The first three lines specify the name of the test suite, the language under test, and the start symbol used for a test. The next two lines specify a positive and a negative test case (for now, you can ignore the third test case). Each test case consists of a name, a code fragment in double square brackets, and a condition which determines what kind of test should be performed (parsing) and what the expected outcome is (success or failure). You can run the test suite from the Transform menu. This will open the Spoofax Test Runner View which provides you information about failing and succeeding test cases in a test suite. You can also get instant feedback while editing a test suite.

MiniJava Syntax Definition

In order to write your own test cases, you need to understand MiniJava's syntax. Here is the ultimate MiniJava syntax definition from the book "Modern Compiler Implementation in Java", 2nd edition.

The MiniJava syntax definition from the book says nothing about reserved words. But it states that the meaning of a MiniJava program is given by the meaning as a Java program. Therefore, you should treat all reserved words in Java as reserved in MiniJava as well and provide test cases which address this issue.

Test Cases

You can now start writing your own test cases.

Lexical and Context-free Syntax

Start with the lexical syntax and think about valid and invalid identifiers. Try to focus on corner cases like

  • identifiers made of a single character,
  • mixings of letters and digits (Which kinds of mixing are allowed? Which are not?),
  • underscores in identifiers.
Next, you should walk through the whole syntax definition. Keep thinking of valid and invalid code fragments. Identify interesting corner cases and turn them into positive and negative test cases.

Try to keep your test cases small. Each test case should focus on a single aspect. For example, a negative test case should only contain one error. The name of a test case should reflect the aspect it addresses. You can organise test cases which focus on similar aspects in test suites. Again, the name of a test suite should reflect these aspects. Finally, you can organise test suites in subfolders of the tests/ directory.

TIP Tip: You need to define test cases for the following sorts: Program, MainClass, ClassDecl, VarDecl, MethodDecl, Type, Statement, Exp, ID and INT. For grading, it is required to comply with these sort names literally.

Abstract Syntax

Next, you should focus on abstract syntax trees. Come up with positive test cases which specify the expected ASTs.

test integer constant [[42]] parse to SomeFancyConstructor("42")
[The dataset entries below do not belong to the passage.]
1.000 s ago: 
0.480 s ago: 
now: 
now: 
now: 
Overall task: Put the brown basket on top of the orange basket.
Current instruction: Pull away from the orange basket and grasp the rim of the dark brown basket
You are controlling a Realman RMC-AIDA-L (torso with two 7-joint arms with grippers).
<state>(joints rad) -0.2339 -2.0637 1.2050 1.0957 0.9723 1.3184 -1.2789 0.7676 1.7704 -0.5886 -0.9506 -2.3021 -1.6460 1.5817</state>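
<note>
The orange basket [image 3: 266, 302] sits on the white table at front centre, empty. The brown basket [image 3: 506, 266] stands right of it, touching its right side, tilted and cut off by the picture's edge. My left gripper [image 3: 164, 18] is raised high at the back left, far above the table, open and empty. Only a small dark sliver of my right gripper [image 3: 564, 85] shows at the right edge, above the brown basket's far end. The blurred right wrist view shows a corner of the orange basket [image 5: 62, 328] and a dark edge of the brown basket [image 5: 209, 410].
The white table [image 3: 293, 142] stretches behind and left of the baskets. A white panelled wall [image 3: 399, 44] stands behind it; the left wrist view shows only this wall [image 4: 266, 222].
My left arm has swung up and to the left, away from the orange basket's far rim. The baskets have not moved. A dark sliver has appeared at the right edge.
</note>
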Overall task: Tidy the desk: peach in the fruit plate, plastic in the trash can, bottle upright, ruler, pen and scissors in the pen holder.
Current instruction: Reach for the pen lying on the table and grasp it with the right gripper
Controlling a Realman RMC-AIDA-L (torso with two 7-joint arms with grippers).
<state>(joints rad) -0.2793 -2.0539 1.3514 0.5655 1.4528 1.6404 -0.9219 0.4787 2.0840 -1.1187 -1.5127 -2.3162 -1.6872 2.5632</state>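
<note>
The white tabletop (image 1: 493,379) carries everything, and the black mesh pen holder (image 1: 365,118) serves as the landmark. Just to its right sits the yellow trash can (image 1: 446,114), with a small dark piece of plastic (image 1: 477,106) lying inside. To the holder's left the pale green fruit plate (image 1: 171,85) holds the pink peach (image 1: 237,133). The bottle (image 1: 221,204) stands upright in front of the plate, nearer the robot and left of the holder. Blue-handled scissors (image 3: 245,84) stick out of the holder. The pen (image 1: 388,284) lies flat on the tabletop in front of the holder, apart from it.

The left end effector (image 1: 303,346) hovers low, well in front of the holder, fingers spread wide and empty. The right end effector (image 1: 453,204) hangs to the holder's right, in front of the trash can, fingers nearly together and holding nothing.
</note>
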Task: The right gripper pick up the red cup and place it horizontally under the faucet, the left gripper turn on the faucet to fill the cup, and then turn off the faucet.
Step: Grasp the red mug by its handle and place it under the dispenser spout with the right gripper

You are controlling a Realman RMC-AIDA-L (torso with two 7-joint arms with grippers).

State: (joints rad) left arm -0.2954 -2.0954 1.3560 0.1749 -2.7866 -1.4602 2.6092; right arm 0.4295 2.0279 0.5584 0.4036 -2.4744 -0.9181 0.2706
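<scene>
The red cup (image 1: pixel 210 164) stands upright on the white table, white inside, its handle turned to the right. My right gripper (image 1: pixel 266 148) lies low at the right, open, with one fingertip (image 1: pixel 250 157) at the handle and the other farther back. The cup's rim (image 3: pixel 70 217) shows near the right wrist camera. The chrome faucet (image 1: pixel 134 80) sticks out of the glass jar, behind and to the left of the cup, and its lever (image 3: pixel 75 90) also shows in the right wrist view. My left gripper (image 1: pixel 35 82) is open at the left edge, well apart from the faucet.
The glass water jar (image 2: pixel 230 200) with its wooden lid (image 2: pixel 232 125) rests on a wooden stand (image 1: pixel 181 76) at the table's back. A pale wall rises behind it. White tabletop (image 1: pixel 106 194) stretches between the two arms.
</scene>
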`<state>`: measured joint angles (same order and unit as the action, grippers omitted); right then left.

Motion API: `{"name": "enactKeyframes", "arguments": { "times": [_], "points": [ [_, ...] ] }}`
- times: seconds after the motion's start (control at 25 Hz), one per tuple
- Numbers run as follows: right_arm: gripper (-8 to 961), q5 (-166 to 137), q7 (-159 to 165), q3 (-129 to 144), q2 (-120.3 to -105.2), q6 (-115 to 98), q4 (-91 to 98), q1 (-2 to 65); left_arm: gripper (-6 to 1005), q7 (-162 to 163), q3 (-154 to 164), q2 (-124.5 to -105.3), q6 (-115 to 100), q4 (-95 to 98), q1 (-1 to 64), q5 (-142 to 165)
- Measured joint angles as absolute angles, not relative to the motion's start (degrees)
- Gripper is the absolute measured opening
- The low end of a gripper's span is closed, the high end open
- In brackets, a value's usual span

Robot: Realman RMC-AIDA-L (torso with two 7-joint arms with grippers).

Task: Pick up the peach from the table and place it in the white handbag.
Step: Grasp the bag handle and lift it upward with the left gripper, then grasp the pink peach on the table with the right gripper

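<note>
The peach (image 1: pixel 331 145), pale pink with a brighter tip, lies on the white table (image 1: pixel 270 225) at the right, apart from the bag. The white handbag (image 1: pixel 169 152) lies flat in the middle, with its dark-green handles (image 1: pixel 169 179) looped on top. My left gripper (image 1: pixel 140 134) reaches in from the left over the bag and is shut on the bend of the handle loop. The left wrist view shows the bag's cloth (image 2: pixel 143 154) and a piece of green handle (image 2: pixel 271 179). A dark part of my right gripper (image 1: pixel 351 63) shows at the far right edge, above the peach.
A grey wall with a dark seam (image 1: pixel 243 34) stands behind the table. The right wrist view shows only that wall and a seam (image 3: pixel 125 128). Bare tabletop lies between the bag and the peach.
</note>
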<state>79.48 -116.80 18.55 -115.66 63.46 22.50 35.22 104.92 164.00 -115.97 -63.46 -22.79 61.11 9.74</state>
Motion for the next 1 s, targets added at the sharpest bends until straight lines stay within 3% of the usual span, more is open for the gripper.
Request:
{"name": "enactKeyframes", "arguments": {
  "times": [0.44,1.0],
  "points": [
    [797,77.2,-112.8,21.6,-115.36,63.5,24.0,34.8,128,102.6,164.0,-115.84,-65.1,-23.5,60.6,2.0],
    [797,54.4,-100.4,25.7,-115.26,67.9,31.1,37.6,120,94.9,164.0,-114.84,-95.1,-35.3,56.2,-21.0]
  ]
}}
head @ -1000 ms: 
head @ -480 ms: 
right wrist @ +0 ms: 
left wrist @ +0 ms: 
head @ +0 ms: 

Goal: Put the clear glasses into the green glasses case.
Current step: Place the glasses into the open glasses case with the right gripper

Think about good constructor names. Your ASTs should meet the following requirements:

  • Similar things are represented in a similar way, e.g.
    • classes without a parent are represented similarly to classes with a parent,
    • variable references on the left-hand side and on the right-hand side of assignments should be represented the same way,
  • different things are represented differently, e.g.
    • field declarations are distinguishable from variable declarations,
    • identifiers in declarations are distinguishable from identifiers in references,
  • constructor names focus on the semantic of a construct, not on the syntax, e.g.
    • binary expressions are named after the operation, not after the operator symbol.

Take care, constructors in other SDF grammars do not always meet these requirements.

TIP Tip: Good ASTs for method definitions and calls represent subtrees for FormalList and ExpList as flat lists.

Disambiguation

Next, you need to focus on disambiguation. Come up with positive test cases which specify the correct ASTs for nested expressions. As an alternative, you can also specify two fragments in concrete syntax, which should result in the same AST:

test left associative addition [[21 + 14 + 14]] parse to [[(21 + 14) + 14]]

Here you can find a table listing the associativity and priorities of operators in Java.

TIP Tip: Do not focus only on binary expressions.

Layout

Finally, you can focus on layout. Think about places where whitespace is not optional but mandatory and define corresponding positive and negative test cases. Finish with test cases for single-line comments, standard block comments, and nested block comments.

%GS% Challenge: Single-line comments cannot only end with a newline character, but also at the end of file.